■ Your objective:
Take the entries below and print, exactly, the stretch from the line containing "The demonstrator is" through the line containing "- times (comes", both included.

■ Records for this task:
+++

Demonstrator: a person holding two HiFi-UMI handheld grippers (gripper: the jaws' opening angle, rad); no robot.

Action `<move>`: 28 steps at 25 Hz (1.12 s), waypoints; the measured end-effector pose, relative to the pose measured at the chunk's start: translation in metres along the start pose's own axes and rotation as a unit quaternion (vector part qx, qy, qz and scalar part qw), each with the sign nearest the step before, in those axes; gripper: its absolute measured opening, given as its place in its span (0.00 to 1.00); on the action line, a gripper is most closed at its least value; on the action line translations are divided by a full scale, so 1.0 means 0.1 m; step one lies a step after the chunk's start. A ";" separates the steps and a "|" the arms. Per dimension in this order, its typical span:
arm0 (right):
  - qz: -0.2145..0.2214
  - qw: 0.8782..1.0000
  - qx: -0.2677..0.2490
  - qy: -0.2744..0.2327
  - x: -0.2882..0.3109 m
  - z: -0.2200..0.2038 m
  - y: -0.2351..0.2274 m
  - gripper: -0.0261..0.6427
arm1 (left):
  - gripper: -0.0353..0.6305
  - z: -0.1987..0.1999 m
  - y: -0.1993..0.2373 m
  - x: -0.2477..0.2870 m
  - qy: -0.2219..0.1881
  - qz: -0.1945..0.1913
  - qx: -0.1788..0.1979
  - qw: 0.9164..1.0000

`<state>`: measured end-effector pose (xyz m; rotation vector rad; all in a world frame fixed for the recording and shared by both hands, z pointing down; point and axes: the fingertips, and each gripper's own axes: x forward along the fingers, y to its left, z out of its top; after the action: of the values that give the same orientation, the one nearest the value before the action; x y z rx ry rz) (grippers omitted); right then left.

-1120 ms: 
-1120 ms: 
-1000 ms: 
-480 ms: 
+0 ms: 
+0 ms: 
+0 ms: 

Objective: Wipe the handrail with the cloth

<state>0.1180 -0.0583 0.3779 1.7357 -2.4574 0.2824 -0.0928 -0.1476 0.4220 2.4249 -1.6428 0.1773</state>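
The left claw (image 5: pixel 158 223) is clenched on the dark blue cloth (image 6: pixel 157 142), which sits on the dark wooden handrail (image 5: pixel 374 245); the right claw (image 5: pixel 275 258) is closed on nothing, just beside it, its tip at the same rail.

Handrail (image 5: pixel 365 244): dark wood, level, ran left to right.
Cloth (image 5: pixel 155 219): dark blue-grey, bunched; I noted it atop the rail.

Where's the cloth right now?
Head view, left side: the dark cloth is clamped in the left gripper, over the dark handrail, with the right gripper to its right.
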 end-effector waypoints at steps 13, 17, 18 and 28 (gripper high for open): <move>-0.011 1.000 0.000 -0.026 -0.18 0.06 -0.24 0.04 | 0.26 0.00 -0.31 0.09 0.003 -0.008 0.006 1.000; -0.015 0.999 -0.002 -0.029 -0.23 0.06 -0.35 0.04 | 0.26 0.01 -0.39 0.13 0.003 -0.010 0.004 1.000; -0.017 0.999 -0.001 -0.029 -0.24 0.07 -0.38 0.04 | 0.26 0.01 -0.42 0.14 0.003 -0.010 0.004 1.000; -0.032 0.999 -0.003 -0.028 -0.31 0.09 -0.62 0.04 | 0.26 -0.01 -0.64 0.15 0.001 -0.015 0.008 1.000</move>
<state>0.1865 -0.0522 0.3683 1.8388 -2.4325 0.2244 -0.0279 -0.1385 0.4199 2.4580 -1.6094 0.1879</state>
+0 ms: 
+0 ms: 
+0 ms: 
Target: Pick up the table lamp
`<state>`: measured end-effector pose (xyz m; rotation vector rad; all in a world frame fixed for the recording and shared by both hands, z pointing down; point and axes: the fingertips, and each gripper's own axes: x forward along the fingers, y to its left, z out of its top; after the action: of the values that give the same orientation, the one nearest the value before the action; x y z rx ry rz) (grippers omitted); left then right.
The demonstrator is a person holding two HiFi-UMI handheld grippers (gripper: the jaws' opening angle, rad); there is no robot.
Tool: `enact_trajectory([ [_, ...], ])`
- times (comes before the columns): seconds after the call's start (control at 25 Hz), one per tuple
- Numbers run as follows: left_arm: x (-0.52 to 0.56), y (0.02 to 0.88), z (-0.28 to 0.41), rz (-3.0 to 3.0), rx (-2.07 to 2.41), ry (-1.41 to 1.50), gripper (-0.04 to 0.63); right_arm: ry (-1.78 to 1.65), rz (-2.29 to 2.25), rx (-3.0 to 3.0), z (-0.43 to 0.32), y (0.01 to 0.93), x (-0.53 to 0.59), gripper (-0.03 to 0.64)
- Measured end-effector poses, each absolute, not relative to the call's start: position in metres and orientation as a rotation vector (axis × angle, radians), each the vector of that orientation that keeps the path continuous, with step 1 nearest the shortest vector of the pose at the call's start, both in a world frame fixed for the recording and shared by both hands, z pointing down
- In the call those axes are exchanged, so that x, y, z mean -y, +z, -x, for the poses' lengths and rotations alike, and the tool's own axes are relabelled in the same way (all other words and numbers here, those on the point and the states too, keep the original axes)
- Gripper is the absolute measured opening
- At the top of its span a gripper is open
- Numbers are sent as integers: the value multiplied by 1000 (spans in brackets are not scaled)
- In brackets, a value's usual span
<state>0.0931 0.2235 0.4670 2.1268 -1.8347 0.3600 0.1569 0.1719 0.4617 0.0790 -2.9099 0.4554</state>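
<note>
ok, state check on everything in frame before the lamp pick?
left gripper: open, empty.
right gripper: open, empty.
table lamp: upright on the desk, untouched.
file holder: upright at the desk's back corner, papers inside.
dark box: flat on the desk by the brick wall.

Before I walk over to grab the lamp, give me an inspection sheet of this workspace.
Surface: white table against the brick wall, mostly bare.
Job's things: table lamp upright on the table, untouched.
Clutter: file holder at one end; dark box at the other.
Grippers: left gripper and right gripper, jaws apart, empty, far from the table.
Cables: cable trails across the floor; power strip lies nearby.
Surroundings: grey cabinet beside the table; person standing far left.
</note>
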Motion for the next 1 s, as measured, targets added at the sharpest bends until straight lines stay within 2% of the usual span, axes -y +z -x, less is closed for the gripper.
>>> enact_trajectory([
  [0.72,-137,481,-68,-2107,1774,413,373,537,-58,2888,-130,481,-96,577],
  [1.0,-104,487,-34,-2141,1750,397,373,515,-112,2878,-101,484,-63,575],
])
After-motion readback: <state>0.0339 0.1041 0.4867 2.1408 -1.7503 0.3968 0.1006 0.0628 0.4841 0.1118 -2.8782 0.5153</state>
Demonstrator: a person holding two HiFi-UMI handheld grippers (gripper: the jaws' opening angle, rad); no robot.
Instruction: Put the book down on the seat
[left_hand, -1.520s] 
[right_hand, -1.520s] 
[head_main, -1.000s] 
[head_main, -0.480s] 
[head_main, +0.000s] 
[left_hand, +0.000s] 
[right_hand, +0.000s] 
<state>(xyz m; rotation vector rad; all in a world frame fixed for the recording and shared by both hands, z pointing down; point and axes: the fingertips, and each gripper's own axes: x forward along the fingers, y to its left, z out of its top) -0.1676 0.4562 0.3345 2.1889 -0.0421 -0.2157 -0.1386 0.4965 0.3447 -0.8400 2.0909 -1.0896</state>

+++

■ Final answer:
The demonstrator is a person holding two HiFi-UMI handheld grippers (gripper: the jaws' opening angle, rad); there is no robot.
Tool: `enact_trajectory([ [_, ...], ])`
- times (comes before the columns): seconds after the call's start (control at 25 Hz), one per tuple

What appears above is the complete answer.